Later, when multiple productions of "Jersey Boys" began touring the world, Des pushed the actors to play Bob even more flamboyantly than I was doing in New York. And sometimes Des would check in on New York and I'd get a message from the stage manager: 'Camp it up! Be more flamboyant or you're going to get fired. Somehow, I kept under the radar enough to last through all 11 years.

"Crewe was never happy about it," said Gregus. "He was very cold to me when the show opened and when we won our Tonys. It kind of pissed me off because he was blaming me, right? I have to do what the director tells me, or I get fired. So that's kind of dickish of him.

"Still, I have to give Bob Crewe a lot of credit for surviving as a gay man in the 1960s and in the record industry. He wasn't particularly flamboyant, but he was out. He had boyfriends who the Four Seasons knew. He told me that he wrote 'I Can't Take My Eyes Off of You' about a boyfriend. At one point that was the third most recorded song of all time; and it was about a gay relationship."

Juan Perón (Peter Gregus) is charmed by a young Eva (Sophia Alawi) in San Francisco Playhouse's 'Evita.' (photo: Jessica Palopoli)  

New direction
In addition to playing more gay characters, Gregus hopes to have a more collaborative relationship with directors away from the high-pressured, crowd-pleasing commercial exigencies of Broadway-targeted productions. He says things are off to a great start.

"Bill English at the San Francisco Playhouse is a very collaborative, organic director," said Gregus. "Even before we started rehearsals, we spend a lot of time talking about the script. He had strong points of view, but then he asked me what I thought about the character.
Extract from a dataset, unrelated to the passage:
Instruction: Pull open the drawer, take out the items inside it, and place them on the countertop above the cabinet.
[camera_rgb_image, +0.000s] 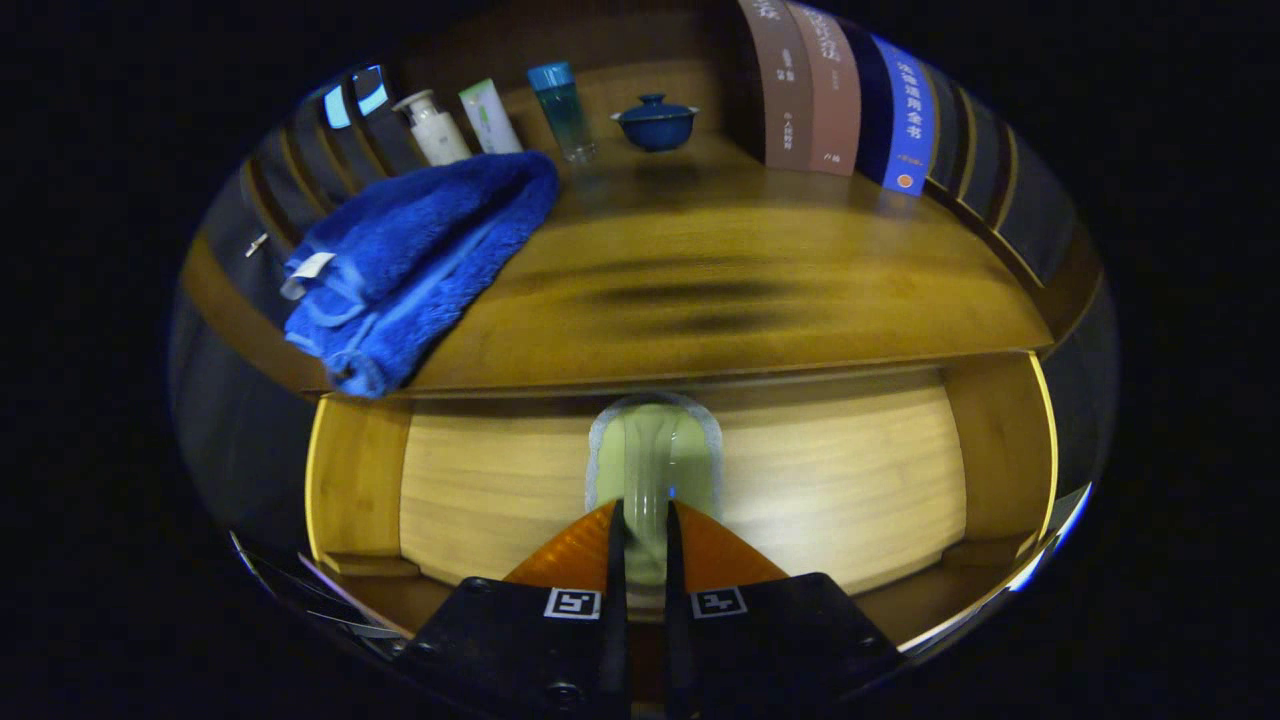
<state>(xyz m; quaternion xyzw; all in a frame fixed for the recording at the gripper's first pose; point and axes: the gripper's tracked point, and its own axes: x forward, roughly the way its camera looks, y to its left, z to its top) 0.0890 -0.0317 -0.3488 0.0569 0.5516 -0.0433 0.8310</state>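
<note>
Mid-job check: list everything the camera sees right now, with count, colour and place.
towel: 1, blue, folded on the countertop's left side
pump bottle: 1, white, at the back of the countertop, behind the towel
tube: 1, white and green, beside the pump bottle
cup: 1, clear teal, right of the tube
lidded bowl: 1, dark blue, back centre of the countertop
books: several, brown, pink and blue spines, upright at the back right
countertop: 1, wood, above the drawer
drawer: 1, light wood, pulled open below the countertop
bottle: 1, pale green, over the open drawer, held between the fingers
gripper: 1, fingers closed on the bottle
</note>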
That's a rarity for an actor on Broadway.

"One of the things we're bringing out in this 'Evita' that's different than other productions is the impact of the big age difference between Peron and Evita: The urgency of her youth, the patience that he's learned over time.
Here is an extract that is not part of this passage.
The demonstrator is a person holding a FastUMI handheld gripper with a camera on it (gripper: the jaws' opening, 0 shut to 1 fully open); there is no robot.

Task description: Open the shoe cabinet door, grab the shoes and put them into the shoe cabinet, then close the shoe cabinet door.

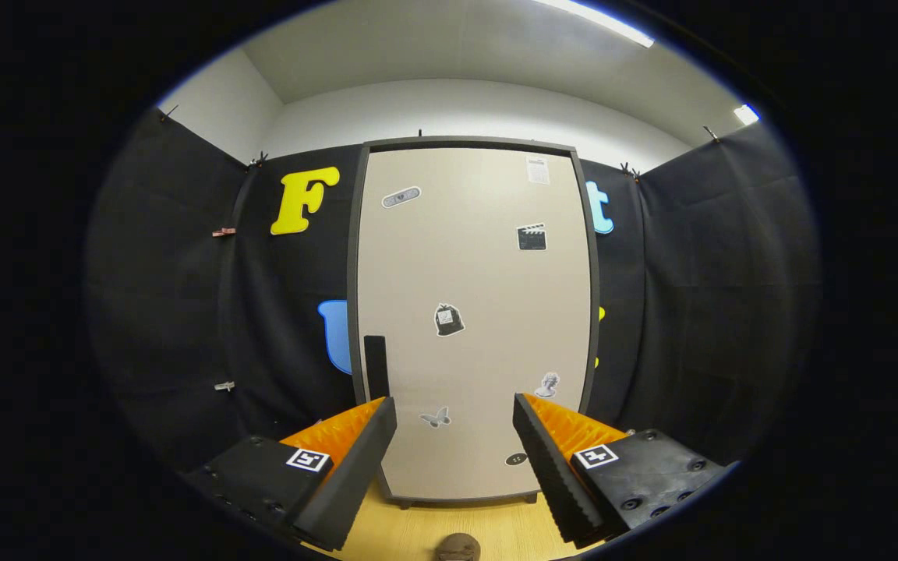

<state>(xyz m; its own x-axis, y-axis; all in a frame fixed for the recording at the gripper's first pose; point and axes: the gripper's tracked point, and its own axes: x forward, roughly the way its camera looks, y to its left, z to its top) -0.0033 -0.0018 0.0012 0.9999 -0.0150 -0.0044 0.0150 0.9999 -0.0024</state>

"Bill has also brought in an Argentinian dramaturg who is providing some perspective on some of the positive energy around Evita. Yes, there was corruption in the government. But he explained how there were laborers and blue-collar people who genuinely appreciated some of the things she did, making sure people had food and hospitals. So that's softened the edges of what's often a colder, darker show. When I'm in a room like that, where anyone is free to talk and share ideas that spark your brain, it's really wonderful."